Joomla! An Intro

Wow, what an honor to be invited to Chez Marcel and talk a little about one of my hobbies. Marcel, if I may borrow your trusty waiter? François, I have brought with me one of my favorite VQAs with me, would you mind fetching the 2006 Cave Springs Riesling from the chiller and pour for our friends?

François! Ah, I see you are working on your personal website. Does Marcel know you're doing this on company time? I see you're keeping a list of wines Marcel has recommended over the years for him. Very nice! But you really need not manipulate all that HTML, we have extensions for that.

I know Marcel is a fan of Drupal – and in my time, I've been fortunate enough to spend some very quality time with some of the people from the Drupal camp. I, however, am I Joomla! groupie, and I'd love to show you how easy it is to build your own personal website.

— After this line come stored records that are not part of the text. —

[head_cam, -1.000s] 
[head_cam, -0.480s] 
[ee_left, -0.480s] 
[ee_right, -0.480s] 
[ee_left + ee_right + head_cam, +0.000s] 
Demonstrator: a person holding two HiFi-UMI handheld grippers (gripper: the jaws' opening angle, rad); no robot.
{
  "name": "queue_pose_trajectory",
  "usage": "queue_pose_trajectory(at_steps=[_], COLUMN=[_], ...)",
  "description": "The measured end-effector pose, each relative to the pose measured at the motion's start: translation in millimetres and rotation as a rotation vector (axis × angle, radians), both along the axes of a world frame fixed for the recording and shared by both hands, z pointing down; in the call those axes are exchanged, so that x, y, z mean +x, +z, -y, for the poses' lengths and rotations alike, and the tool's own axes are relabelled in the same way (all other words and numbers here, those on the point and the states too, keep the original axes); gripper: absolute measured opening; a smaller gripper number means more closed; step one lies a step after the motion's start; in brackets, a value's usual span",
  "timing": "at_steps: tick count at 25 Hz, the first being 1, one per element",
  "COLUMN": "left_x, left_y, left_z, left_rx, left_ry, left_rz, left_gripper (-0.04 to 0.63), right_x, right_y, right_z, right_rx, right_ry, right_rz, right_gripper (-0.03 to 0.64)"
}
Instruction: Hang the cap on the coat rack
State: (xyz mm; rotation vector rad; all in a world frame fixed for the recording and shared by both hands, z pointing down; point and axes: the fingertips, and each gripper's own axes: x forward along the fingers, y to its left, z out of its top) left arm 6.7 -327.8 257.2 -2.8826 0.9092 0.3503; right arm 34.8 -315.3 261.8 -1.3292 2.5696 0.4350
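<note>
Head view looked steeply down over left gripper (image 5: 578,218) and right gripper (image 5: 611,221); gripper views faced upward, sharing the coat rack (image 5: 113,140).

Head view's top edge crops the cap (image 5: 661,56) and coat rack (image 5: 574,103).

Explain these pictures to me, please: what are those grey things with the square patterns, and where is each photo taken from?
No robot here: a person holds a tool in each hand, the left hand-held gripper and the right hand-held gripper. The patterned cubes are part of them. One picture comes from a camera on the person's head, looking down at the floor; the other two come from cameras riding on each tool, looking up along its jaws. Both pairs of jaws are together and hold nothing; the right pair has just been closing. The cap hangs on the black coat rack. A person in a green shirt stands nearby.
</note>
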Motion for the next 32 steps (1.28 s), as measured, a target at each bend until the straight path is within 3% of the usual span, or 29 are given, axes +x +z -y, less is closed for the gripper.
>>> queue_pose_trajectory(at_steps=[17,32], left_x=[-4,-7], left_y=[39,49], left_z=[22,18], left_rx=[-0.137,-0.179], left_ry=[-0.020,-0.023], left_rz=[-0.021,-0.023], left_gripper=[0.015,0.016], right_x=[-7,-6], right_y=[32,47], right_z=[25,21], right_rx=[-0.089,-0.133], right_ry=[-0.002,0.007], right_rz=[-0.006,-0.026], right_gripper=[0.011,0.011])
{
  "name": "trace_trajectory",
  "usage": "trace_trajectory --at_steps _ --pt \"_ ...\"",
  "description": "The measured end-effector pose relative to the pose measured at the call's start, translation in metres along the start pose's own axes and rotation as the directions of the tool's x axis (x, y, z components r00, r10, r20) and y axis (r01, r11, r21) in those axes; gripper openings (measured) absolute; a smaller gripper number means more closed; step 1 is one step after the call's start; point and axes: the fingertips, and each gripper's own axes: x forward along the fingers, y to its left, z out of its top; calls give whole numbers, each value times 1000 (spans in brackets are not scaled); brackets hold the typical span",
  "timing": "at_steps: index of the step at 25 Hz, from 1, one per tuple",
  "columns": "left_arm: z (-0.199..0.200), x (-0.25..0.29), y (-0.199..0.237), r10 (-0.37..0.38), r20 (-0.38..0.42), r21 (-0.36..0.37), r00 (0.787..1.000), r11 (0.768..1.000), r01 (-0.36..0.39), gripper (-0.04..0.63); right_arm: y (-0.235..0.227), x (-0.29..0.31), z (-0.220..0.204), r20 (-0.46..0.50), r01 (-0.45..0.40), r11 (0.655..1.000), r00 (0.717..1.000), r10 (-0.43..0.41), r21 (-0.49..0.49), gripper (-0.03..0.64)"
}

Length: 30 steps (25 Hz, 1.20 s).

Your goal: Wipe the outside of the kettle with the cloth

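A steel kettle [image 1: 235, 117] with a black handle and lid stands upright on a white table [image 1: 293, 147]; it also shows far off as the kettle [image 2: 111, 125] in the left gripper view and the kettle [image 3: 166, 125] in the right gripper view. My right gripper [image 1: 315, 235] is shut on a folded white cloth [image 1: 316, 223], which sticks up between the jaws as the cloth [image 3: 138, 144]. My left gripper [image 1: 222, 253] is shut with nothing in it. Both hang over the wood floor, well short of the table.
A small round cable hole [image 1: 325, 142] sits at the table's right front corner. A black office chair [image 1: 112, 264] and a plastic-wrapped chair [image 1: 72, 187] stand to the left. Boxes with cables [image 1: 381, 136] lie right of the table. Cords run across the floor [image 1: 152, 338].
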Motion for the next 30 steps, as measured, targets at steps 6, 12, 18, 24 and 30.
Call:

Joomla! out of the box provides a very robust feature set, and with the recent release of 1.5 Stable, the programing API allows it to be extended far beyond most people's wildest dreams.

Highlighting some of the features Joomla! supports out of the box would take up an entire article all on its own, but here we'll touch on some of the highlights!

For starters, Joomla! includes 4 different authentication systems. The standard Joomla! authentication system which binds to its own internal database, a GMail implementation (that I wouldn't recommend using as it's insecure), an OpenID implementation that allows users to authenticate via an OpenID user name from any source (currently adopted by Microsoft, AOL, Yahoo, Google and others) and finally a LDAP implementation. The LDAP authentication plug n has been tested against OpenLDAP and even Microsoft Active Directory giving the ability to have a single sign on solution.

By default, Joomla! uses TinyMCE as its main content editor giving the user a very powerful WYSIWYG solution to maintain their articles. Not only does it include the basic Bold, Italics, Underline features, but helps the user add bullets, formatting, embedded media, and even advanced table editing.

The media manager provides a very robust way to upload and manage different typesof media in a folder style method. Uploading new media is as simple as browsing your local hard drive to find the media, and selecting the upload option.

With the recent release of 1.5, Joomla! brings to the table full UTF8 support – this allows all content be written in most languages, including right to left. Included with the download is English but multiple groups have come together to add other language support for both the front end and back end.

If you have a large website, you'll find that web page generation can take up a large amount of CPU time. If you are on a shared hosting server, this can cause some headache. Joomla! provides a caching layer that significantly improves the performance. Both file and APC caching is recommended for a shared host; if you are planning on dedicated hardware with multiple servers, you may want to look at using memcache for your requirements as it allows for load balancing.

Extensions are a large part of Joomla! They fall under one of three categories; Components, Modules, and Plugins.

Components are the meat of the application. They provide specific functionality such as:

*Dynamic form builders
*Business or organizational directories
*Document management
*Image and multimedia galleries
*E-commerce and shopping cart engines
*Forums and chat software
*Calendars
*Blogging software
*Directory services
*Email newsletters
*Data collection and reporting tools
*Banner advertising systems
*Subscription services

Modules, on the other hand, provide mini windows into information – usually found on the sides, or around the main content. These are placed in specific positions as defined by the users template. They can also reference data from installed components. For example, one might have a forum component installed, with a module that displays latest forum posts. These modules might also be custom HTML – allowing you to put things like specific images, or data on the side.

Plugins are a very specific extension. They provide extra functionality to the Joomla! Web application itself – for example, additional authentication systems, editors, or content modifiers (code highlighting, rating, and email cloaking are included by default).

Finally, one of the best things about Joomla! is the community. Our community consists of over 180 thousand users on the forums, 2800 extensions in the directory, 16 books, and many, many websites devoted to templates, and hints and tricks. You can even view a collected list of websites that use Joomla! at the joomlaplace.org website.

In future articles, we're going to look at installation and basic usage, some advanced topics, and then continue into looking at some specific extensions to help Francois with his wine list. Until then, “Go straight home, and don't play in the traffic”.

As a side note, I should mention that Joomla! does not have the same fine grained ACLs that drupal has - and at this point, that is the only thing I can honestly say drupal does better. But, we're out to change that.